### Goal of the exercise:
A single number is the answer: the count of lines in the listing below that contain "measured".
*** Source data ***
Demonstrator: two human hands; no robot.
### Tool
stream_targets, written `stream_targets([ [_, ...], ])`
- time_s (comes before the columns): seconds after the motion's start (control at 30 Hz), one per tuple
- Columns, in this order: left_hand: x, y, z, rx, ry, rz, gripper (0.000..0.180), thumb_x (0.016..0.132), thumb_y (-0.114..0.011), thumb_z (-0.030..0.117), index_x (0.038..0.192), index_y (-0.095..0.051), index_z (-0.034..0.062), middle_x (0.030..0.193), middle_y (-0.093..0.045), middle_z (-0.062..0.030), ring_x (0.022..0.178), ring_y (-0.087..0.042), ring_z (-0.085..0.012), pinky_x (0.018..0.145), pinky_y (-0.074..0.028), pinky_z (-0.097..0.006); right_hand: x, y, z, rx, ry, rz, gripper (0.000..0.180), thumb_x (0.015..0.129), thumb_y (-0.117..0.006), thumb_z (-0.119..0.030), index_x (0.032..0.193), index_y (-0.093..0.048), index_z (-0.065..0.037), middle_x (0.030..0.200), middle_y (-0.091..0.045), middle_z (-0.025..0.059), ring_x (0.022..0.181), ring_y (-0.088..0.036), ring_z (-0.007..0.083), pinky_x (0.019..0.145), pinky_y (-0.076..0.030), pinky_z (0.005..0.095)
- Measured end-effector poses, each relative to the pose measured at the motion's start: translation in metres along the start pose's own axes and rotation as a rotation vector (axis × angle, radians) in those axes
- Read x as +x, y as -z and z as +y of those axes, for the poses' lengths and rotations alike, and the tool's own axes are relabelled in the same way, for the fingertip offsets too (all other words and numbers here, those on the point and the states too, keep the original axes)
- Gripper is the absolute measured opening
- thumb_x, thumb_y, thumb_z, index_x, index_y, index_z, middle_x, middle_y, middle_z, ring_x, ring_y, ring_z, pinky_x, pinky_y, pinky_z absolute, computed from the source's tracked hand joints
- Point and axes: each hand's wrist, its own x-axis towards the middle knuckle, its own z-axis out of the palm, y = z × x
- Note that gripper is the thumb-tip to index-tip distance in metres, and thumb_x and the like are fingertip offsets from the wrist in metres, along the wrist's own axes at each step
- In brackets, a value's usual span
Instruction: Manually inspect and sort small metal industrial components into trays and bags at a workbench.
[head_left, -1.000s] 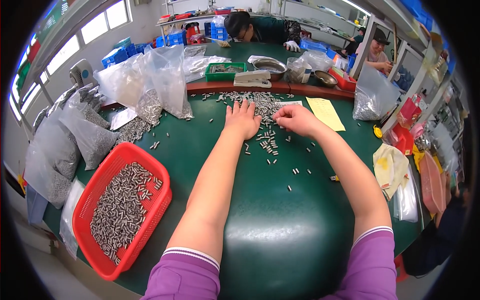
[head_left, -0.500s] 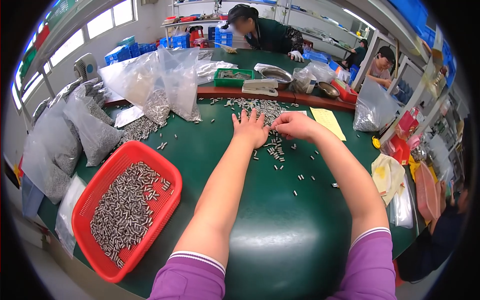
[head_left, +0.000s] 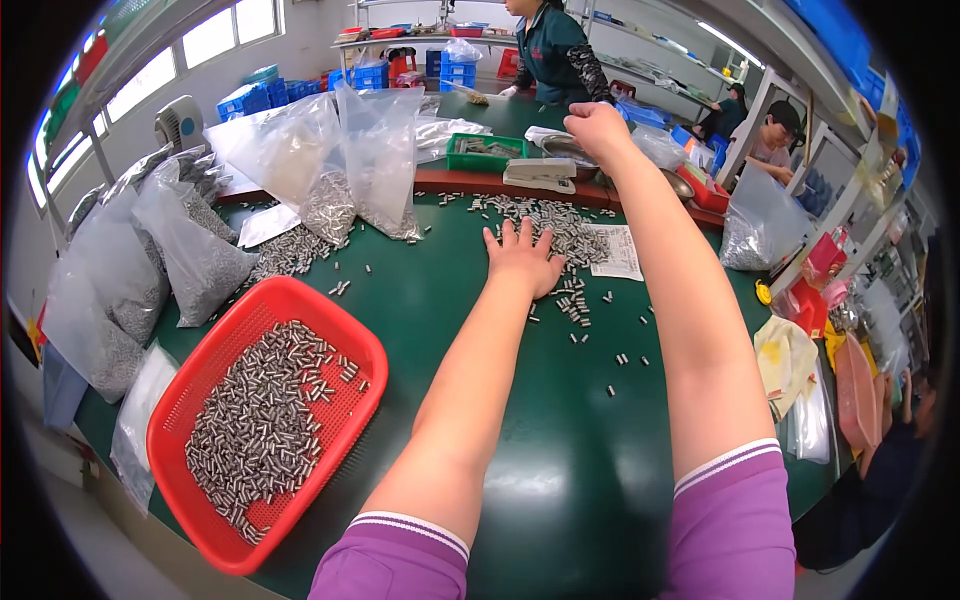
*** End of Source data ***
### Answer to this problem:
2